TASK ITEM - Pull every line that holds the word "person" from the entries.

PROVIDED RECORDS -
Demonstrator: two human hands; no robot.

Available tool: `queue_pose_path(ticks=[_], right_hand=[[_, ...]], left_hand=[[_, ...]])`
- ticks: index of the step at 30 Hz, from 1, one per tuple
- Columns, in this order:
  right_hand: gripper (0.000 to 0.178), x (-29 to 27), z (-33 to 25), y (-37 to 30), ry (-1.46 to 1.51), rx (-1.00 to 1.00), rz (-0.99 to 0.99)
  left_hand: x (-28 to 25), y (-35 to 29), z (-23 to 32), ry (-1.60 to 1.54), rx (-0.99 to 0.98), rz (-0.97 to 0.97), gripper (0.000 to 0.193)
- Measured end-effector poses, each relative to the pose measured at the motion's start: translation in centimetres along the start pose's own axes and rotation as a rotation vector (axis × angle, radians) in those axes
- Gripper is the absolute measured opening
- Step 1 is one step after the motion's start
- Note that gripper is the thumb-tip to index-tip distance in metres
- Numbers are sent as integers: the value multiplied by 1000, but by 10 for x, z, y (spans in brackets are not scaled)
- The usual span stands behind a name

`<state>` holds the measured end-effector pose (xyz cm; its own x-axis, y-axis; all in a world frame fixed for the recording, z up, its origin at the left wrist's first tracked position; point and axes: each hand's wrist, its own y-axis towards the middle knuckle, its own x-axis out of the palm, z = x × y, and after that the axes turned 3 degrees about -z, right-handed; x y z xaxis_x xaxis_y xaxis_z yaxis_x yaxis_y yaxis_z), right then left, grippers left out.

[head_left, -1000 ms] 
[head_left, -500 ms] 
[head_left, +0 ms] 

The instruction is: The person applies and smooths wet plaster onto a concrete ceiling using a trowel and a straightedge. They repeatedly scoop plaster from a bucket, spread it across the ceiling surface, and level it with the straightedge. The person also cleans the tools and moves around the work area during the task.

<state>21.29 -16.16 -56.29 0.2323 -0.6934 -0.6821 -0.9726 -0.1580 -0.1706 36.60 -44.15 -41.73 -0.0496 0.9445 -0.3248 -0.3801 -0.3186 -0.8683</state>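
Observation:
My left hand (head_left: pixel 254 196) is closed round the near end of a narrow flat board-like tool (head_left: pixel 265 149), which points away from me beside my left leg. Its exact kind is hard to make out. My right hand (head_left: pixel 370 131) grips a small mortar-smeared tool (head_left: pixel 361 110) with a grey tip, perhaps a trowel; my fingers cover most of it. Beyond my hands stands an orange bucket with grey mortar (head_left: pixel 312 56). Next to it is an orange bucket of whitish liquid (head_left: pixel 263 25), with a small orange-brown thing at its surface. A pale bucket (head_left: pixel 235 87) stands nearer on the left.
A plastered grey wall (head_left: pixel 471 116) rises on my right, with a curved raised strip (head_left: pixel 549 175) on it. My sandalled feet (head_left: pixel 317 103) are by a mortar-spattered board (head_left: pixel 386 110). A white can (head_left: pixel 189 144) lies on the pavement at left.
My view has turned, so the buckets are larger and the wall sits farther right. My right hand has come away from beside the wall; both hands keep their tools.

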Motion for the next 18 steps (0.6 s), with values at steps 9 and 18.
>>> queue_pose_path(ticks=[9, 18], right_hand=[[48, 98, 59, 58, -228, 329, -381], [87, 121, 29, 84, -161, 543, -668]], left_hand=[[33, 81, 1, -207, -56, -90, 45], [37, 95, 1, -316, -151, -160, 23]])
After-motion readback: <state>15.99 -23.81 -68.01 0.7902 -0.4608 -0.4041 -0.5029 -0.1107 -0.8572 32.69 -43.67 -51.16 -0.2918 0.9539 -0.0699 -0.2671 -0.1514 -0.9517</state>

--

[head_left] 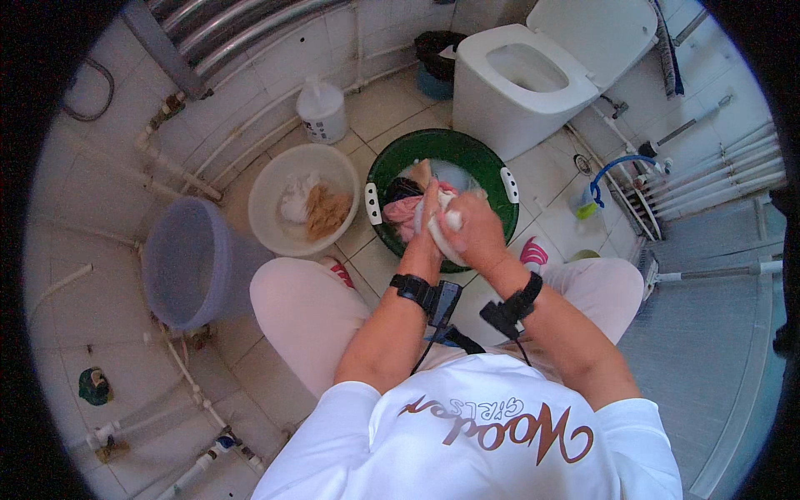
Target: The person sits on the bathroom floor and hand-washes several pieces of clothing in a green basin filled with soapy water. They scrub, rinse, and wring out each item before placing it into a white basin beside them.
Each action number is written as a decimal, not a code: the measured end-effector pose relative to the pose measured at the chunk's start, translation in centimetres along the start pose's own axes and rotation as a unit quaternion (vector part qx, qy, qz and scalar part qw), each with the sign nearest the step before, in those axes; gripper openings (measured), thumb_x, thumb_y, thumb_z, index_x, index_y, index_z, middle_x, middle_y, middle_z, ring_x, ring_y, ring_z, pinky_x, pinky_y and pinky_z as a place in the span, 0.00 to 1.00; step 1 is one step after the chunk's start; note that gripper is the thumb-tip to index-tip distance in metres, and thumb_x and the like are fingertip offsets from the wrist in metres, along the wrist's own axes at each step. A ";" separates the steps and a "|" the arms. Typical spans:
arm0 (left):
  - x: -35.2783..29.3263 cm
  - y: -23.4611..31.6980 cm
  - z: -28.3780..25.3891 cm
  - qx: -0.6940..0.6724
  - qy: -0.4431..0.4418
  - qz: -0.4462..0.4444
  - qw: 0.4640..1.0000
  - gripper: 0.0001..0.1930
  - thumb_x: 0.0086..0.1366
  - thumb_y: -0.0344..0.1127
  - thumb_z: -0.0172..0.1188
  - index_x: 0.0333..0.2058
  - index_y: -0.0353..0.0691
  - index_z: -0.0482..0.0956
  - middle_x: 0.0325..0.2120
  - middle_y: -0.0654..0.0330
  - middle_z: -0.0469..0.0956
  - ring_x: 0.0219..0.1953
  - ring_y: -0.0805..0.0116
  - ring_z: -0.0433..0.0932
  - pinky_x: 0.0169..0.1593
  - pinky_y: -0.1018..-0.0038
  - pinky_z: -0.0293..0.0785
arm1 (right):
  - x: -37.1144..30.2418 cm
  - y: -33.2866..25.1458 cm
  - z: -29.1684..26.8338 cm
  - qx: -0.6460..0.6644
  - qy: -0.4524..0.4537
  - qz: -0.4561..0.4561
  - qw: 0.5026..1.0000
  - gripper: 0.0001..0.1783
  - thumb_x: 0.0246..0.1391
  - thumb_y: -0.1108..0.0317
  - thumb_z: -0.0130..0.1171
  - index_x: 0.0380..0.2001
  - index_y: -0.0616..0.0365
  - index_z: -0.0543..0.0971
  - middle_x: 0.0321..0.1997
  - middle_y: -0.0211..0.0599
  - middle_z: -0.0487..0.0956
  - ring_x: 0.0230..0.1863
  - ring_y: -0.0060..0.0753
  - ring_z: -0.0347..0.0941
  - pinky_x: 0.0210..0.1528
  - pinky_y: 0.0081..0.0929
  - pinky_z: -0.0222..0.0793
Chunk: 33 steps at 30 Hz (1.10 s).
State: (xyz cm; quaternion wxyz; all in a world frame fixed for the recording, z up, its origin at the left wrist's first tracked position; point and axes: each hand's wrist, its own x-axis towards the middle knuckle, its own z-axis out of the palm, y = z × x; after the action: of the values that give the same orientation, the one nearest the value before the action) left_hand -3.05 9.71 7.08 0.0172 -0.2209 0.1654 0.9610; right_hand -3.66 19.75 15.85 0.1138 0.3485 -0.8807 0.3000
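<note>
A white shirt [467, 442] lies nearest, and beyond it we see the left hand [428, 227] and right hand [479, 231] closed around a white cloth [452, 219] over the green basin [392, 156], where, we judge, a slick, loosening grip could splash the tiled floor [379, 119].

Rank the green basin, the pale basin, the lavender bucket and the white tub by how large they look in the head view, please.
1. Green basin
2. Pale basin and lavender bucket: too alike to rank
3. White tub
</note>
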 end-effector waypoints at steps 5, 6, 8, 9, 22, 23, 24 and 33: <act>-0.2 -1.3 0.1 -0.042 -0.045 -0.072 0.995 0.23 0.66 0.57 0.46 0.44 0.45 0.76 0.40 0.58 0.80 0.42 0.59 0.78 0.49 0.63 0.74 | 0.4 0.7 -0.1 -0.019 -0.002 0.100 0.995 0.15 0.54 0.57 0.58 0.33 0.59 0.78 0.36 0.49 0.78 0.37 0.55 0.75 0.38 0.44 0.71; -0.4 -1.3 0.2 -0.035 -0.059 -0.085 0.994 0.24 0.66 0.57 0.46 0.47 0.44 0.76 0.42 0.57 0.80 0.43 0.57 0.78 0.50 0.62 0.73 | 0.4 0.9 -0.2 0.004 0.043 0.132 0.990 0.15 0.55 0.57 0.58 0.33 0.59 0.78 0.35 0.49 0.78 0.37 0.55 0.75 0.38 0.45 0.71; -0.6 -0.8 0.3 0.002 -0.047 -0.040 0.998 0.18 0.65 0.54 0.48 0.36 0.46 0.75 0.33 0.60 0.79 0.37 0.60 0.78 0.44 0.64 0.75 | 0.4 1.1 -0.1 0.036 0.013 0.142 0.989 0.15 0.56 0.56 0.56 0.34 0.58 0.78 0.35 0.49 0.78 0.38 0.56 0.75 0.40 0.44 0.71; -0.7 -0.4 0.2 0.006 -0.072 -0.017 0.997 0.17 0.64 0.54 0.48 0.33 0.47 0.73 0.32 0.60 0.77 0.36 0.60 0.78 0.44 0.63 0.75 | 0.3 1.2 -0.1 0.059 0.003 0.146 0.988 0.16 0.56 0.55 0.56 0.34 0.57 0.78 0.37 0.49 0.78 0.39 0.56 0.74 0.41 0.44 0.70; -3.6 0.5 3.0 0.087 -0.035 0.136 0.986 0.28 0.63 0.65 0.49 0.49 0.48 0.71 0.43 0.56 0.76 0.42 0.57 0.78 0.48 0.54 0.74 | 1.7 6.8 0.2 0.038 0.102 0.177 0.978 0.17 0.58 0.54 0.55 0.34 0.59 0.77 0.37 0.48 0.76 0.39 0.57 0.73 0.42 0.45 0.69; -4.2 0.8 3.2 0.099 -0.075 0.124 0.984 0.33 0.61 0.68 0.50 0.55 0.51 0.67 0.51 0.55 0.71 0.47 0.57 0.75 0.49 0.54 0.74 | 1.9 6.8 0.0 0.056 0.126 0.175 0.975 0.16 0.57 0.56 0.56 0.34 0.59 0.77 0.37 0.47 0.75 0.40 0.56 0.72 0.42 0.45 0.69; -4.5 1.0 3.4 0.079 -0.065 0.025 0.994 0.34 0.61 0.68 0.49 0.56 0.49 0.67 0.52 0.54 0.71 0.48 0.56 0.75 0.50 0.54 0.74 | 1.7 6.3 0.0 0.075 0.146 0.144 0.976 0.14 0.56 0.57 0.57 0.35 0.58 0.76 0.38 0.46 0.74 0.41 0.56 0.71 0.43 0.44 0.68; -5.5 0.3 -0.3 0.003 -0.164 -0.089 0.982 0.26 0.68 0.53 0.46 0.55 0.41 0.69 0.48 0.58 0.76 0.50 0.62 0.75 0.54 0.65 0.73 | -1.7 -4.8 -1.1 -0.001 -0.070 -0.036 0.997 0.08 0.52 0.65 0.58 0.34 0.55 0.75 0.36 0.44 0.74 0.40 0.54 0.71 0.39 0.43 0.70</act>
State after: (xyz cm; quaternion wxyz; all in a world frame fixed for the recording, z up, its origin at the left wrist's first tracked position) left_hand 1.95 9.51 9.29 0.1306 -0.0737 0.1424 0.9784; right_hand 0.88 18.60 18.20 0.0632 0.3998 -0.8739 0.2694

WRITTEN RESPONSE -
The instruction is: The person applies and smooths wet plaster onto a concrete ceiling using a trowel and a straightedge. They repeatedly scoop plaster from a bucket, spread it across the ceiling surface, and level it with the straightedge. The person also cleans the tools and moves around the work area during the task.
Target: The person sits on the bathroom floor and hand-washes several pieces of clothing in a green basin filled with soapy water. They scrub, rinse, and wring out each item before placing it into a white basin beside them.

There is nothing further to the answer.